● **Work to complete**
Review the listing and copy each line that holds the word "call".

● **Extracted records**
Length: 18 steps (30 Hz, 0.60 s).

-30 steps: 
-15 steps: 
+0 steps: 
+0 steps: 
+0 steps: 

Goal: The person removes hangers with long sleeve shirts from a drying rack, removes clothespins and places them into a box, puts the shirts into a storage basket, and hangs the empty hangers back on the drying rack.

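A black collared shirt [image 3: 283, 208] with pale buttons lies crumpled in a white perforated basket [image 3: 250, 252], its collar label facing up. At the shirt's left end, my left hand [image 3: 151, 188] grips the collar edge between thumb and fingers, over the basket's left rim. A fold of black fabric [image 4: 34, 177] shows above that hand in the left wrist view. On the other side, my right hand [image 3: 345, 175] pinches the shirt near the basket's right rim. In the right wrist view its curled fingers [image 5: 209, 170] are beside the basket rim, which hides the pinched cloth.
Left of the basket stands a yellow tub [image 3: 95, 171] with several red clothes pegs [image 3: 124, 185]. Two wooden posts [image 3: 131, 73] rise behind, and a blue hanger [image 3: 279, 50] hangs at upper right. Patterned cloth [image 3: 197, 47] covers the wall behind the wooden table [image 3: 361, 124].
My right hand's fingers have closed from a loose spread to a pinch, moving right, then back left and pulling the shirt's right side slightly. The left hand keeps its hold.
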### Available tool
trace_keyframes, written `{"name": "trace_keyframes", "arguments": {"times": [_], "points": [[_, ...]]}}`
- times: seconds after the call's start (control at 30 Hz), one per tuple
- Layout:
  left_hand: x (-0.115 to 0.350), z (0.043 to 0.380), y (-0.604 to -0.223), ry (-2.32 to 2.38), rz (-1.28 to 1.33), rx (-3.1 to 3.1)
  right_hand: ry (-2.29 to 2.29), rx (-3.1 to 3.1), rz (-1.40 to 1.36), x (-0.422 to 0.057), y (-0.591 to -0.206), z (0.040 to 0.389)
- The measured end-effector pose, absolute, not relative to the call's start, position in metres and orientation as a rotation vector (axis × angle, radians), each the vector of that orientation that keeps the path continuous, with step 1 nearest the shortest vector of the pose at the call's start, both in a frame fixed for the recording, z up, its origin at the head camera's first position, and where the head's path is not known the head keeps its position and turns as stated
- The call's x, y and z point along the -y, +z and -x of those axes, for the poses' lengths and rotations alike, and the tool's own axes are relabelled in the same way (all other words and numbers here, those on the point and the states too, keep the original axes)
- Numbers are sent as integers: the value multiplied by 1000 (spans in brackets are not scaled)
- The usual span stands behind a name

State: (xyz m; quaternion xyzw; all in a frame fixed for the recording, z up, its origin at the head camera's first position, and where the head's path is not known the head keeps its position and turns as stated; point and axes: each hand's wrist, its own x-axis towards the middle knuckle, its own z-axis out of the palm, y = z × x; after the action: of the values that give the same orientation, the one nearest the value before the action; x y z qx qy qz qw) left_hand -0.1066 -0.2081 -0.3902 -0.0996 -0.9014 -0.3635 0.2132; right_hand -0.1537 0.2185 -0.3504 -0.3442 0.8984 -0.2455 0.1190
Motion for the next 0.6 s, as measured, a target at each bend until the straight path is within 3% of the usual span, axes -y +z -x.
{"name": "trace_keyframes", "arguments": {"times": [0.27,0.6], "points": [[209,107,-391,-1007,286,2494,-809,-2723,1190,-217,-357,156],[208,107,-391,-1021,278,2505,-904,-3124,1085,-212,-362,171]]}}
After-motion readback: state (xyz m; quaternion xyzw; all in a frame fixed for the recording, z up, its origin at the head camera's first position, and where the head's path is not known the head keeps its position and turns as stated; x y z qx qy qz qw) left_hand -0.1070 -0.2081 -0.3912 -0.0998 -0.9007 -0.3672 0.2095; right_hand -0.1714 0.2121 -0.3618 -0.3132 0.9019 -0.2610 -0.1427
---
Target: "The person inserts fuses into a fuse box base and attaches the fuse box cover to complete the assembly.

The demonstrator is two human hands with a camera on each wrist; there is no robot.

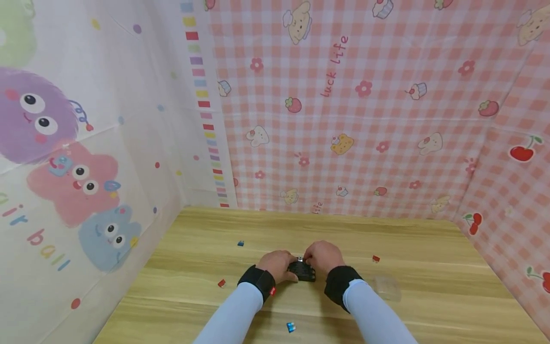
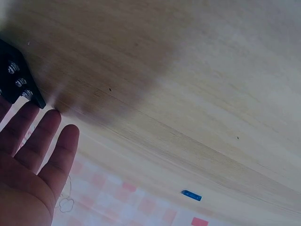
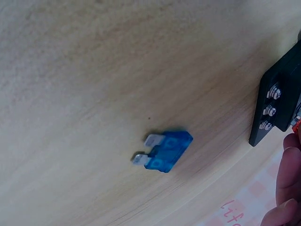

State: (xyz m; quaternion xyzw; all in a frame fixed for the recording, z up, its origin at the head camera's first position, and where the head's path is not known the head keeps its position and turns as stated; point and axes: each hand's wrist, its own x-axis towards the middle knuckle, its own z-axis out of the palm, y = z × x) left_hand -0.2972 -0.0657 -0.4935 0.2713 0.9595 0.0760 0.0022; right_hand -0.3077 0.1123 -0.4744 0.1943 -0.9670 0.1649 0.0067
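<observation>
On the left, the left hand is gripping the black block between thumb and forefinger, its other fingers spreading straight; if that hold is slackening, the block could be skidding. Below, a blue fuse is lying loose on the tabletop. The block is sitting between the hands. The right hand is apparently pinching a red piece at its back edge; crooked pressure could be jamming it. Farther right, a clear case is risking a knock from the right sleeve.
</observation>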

● **Answer**
- times: seconds after the call's start (control at 30 Hz), one per tuple
- The measured end-effector pose, absolute, not relative to the call's start, position in metres and orientation as a rotation vector (axis × angle, radians), each the vector of that orientation that keeps the path continuous, with step 1 nearest the shortest vector of the pose at the call's start, both in a frame fixed for the recording, z up, its origin at the head camera's first position, and where the head's path is not known the head keeps its position and turns as stated
- The call's x, y and z point along the -y, +z and -x of those axes, for the poses' lengths and rotations alike, and the tool's own axes are relabelled in the same way (all other words and numbers here, those on the point and the states too, keep the original axes)

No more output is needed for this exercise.